The constructor mirrors :class:FunctionCallingAgent — every parameter on that class is accepted here with identical semantics. The only additions are knowledge_base (required) and output_format (controls the SQL tools' result rendering). User-supplied tools are appended to the three built-in tools.

Safety is enforced by the knowledge base, not by string filtering. The DuckDB adapter parses the query with the engine's parser and rejects anything that isn't a SELECT (including COPY ... TO 'file' exfiltration, ATTACH, multi-statement injection), and the connection has enable_external_access=false so read_csv / read_parquet / httpfs can't reach the host filesystem or network.

Example:

import synalinks
import asyncio

class Customer(synalinks.DataModel):
    id: str = synalinks.Field(description="Customer ID")
    name: str = synalinks.Field(description="Customer name")
    country: str = synalinks.Field(description="Customer country")

class Query(synalinks.DataModel):
    query: str = synalinks.Field(description="Natural language question")

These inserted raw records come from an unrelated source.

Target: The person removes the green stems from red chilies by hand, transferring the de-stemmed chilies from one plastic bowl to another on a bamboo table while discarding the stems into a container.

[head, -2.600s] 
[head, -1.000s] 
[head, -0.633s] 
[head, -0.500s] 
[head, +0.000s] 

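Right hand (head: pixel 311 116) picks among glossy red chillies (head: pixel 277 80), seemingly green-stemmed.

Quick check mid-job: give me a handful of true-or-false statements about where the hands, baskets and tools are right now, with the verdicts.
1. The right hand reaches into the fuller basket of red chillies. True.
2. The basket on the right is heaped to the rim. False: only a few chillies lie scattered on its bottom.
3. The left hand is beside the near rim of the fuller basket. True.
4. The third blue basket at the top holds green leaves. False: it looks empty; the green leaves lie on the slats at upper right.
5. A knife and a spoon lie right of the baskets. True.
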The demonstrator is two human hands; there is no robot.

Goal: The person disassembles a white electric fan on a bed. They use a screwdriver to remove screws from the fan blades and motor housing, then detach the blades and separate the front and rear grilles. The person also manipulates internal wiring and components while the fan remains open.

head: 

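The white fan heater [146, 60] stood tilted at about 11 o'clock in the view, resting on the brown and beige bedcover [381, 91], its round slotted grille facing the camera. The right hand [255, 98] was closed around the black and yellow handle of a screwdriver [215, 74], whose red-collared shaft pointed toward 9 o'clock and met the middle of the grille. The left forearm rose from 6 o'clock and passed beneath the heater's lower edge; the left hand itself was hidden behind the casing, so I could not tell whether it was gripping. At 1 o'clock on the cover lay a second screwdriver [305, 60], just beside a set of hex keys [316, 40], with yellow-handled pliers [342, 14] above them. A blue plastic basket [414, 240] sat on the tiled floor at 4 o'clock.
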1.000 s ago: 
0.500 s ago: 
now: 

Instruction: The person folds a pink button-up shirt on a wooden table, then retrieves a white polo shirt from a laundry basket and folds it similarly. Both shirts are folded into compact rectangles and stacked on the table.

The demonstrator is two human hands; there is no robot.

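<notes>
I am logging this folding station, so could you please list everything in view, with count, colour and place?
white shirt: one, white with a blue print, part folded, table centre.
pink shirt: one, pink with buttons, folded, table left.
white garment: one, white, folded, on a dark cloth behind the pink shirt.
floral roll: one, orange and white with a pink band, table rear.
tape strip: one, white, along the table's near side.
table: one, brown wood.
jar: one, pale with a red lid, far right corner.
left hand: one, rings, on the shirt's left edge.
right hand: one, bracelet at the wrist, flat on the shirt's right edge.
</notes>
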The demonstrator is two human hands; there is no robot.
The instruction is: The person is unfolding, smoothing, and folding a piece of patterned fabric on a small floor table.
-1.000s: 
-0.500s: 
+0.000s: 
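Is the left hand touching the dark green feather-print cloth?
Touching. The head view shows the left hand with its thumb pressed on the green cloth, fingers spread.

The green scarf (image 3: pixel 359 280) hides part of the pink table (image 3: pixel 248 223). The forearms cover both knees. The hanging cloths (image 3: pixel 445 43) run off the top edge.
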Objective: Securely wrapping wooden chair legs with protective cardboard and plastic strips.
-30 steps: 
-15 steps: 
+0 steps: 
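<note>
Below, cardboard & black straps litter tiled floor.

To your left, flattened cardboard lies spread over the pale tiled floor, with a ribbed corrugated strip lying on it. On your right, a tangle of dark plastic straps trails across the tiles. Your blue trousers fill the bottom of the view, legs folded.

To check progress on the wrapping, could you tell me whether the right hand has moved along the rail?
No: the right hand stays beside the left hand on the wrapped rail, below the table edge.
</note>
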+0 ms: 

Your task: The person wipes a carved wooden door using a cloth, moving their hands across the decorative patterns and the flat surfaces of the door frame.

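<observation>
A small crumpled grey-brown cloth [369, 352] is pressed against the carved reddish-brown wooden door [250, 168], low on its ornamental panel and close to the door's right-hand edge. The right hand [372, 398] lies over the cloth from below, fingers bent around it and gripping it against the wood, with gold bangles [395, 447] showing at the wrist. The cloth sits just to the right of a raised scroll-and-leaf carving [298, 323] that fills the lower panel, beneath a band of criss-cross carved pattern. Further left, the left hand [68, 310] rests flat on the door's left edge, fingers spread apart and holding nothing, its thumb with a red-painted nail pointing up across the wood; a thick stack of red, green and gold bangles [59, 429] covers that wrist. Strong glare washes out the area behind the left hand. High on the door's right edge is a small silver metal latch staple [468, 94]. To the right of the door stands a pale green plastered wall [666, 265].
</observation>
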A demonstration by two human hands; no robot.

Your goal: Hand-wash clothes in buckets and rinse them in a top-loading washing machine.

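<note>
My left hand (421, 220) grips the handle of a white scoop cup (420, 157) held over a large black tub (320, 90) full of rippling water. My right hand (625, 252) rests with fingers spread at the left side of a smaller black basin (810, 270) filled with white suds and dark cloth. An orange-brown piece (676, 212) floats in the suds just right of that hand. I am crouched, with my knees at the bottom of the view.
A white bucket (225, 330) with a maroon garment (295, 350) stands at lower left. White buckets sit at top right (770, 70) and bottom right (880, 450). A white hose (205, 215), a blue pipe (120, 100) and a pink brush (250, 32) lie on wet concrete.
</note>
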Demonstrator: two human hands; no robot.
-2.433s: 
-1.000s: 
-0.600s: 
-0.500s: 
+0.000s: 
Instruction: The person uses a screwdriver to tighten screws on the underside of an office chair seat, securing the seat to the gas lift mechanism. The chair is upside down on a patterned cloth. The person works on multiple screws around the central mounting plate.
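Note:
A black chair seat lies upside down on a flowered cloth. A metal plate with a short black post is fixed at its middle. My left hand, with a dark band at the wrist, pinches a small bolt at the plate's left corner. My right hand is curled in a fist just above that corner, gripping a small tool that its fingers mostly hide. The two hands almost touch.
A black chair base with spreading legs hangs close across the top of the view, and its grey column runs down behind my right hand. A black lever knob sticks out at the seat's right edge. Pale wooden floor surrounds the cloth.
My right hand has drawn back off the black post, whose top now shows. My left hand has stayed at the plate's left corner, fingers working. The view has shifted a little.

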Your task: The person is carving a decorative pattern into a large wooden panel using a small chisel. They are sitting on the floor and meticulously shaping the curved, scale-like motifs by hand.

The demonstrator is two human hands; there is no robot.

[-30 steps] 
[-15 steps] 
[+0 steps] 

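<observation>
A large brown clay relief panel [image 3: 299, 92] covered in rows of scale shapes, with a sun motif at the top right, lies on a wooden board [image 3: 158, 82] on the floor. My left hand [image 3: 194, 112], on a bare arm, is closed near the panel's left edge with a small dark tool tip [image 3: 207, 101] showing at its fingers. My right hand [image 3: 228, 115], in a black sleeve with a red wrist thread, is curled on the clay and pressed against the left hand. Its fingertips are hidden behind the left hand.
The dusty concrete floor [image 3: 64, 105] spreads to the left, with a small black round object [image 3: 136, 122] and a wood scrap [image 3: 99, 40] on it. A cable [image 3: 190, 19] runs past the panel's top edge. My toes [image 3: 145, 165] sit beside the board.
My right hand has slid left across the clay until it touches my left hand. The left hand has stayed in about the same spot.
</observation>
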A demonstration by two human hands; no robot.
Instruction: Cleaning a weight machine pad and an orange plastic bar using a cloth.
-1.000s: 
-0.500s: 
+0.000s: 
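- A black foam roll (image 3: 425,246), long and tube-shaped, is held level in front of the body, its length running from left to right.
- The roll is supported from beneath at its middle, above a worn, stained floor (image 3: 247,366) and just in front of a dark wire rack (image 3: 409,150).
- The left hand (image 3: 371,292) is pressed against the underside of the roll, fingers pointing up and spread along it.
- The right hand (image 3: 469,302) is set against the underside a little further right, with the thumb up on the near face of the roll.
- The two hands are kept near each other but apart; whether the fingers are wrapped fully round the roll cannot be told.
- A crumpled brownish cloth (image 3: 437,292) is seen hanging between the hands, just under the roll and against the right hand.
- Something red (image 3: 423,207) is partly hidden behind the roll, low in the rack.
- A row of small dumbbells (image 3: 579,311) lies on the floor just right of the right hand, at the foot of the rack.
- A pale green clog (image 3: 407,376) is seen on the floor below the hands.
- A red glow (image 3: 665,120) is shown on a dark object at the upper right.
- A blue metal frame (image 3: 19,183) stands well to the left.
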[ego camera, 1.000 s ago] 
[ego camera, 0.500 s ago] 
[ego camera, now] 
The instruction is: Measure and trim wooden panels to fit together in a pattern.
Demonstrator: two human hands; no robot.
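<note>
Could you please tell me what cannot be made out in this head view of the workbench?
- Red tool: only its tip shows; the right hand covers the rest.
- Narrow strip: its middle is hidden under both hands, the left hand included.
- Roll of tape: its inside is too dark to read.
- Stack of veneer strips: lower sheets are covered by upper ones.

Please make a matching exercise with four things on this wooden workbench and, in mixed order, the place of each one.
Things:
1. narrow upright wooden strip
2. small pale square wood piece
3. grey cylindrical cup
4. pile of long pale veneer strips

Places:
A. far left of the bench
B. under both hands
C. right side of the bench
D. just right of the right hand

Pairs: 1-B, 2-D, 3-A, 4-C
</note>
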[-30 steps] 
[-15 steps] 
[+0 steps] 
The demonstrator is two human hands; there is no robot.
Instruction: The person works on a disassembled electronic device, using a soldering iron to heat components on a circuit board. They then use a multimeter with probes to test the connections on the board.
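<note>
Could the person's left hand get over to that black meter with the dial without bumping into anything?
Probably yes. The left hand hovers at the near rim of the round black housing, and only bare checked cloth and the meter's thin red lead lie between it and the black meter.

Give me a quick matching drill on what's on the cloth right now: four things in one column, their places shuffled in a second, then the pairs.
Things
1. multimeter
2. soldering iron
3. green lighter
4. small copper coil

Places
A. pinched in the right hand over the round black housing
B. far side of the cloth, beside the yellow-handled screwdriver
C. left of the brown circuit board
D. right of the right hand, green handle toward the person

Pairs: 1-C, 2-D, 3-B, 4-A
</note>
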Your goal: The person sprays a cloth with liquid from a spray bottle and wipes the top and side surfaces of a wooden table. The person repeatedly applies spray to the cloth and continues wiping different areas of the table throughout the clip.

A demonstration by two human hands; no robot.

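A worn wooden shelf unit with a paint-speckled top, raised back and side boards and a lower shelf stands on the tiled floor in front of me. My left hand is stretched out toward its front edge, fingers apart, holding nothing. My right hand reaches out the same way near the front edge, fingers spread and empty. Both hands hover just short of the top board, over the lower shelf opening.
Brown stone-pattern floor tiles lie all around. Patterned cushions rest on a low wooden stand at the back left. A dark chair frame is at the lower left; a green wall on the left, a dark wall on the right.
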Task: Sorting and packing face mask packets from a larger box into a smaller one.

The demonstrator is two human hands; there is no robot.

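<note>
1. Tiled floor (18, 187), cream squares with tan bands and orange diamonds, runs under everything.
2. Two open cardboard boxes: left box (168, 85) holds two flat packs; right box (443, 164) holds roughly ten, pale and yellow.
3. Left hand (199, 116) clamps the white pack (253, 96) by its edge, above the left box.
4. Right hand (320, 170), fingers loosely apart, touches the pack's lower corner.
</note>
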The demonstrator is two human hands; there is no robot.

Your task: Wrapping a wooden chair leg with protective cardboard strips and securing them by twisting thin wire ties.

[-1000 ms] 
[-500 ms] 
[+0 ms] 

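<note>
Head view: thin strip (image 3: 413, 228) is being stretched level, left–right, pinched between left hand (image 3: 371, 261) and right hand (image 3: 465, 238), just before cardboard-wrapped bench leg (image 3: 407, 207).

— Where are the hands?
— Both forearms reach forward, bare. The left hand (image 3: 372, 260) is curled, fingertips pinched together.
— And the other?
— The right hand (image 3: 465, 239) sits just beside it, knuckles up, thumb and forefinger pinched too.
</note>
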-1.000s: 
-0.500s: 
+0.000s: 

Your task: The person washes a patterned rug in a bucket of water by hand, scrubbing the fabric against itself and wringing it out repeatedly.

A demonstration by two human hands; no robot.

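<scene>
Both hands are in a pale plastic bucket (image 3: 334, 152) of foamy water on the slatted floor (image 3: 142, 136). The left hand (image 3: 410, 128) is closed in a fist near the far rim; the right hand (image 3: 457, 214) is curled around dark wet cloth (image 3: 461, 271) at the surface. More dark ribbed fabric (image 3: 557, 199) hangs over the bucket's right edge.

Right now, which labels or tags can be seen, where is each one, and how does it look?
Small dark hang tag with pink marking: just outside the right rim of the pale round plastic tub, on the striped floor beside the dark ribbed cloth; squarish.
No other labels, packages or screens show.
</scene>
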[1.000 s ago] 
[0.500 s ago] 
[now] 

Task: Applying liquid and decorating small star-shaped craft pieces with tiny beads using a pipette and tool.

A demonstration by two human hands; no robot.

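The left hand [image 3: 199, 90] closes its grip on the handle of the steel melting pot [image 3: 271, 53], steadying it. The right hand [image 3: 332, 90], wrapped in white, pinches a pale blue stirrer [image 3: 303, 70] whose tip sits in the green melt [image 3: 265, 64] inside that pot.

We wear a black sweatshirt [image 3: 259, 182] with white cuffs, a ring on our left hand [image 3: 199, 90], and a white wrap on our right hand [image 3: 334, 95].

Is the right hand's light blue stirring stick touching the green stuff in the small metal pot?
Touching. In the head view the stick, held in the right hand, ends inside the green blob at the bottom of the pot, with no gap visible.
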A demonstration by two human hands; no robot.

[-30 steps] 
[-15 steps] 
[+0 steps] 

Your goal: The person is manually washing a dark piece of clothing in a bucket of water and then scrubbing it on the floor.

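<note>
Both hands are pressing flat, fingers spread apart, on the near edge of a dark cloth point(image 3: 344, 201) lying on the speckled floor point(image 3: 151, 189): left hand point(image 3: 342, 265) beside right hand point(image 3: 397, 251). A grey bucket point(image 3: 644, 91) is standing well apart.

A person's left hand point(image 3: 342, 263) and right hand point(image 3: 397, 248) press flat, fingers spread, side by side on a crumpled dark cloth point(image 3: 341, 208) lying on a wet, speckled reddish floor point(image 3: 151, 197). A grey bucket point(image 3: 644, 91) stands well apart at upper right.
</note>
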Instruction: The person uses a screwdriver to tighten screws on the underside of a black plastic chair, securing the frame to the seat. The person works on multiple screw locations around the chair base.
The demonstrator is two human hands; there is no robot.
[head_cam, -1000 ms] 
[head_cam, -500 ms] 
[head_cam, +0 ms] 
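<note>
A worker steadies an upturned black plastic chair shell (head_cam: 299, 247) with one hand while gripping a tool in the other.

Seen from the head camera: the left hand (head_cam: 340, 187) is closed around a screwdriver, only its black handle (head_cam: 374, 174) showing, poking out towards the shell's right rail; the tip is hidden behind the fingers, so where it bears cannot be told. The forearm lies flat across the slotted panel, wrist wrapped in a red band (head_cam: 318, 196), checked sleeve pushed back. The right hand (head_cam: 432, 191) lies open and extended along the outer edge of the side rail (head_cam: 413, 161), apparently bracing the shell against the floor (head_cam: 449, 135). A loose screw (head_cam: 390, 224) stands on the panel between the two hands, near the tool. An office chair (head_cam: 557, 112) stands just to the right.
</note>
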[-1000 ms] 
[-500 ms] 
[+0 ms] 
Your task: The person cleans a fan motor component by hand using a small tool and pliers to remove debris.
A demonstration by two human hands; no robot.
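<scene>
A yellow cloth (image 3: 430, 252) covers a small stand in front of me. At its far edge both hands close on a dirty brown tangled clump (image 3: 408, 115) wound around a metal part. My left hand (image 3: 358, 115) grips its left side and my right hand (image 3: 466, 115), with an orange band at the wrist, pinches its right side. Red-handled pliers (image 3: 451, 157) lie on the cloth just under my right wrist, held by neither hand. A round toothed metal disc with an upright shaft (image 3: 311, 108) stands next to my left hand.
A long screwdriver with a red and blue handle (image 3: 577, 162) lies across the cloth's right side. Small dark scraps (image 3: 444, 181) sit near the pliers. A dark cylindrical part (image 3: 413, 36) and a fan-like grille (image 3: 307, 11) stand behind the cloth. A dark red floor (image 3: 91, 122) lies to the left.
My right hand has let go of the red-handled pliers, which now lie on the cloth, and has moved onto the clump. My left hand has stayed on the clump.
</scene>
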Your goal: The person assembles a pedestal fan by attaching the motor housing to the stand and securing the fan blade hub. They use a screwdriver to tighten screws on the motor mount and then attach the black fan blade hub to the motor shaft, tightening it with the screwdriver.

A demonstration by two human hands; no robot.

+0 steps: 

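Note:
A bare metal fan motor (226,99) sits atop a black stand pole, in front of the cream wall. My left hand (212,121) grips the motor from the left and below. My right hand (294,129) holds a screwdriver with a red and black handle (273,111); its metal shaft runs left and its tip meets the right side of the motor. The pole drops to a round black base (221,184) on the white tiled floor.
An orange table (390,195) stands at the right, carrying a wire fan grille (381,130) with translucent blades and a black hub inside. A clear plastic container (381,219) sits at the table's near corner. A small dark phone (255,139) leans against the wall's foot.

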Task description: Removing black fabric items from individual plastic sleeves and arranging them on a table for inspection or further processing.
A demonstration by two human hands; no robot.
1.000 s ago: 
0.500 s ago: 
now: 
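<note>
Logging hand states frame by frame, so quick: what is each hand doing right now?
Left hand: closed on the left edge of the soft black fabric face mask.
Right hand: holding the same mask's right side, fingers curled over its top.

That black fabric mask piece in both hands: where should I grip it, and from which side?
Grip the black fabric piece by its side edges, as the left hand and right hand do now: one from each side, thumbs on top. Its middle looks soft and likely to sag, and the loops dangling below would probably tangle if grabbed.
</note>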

class SQLAnswer(synalinks.DataModel):
    answer: str = synalinks.Field(description="Answer in natural language")
    sql_query: str = synalinks.Field(description="SQL that produced it")

async def main():
    kb = synalinks.KnowledgeBase(
        uri="duckdb://my_db.db",
        data_models=[Customer],
    )
    await kb.update(Customer(id="C1", name="Alice", country="USA"))

    lm = synalinks.LanguageModel(model="ollama/mistral")

    inputs = synalinks.Input(data_model=Query)
    outputs = await synalinks.SQLAgent(
        knowledge_base=kb,
        language_model=lm,
        data_model=SQLAnswer,
    )(inputs)
    agent = synalinks.Program(inputs=inputs, outputs=outputs)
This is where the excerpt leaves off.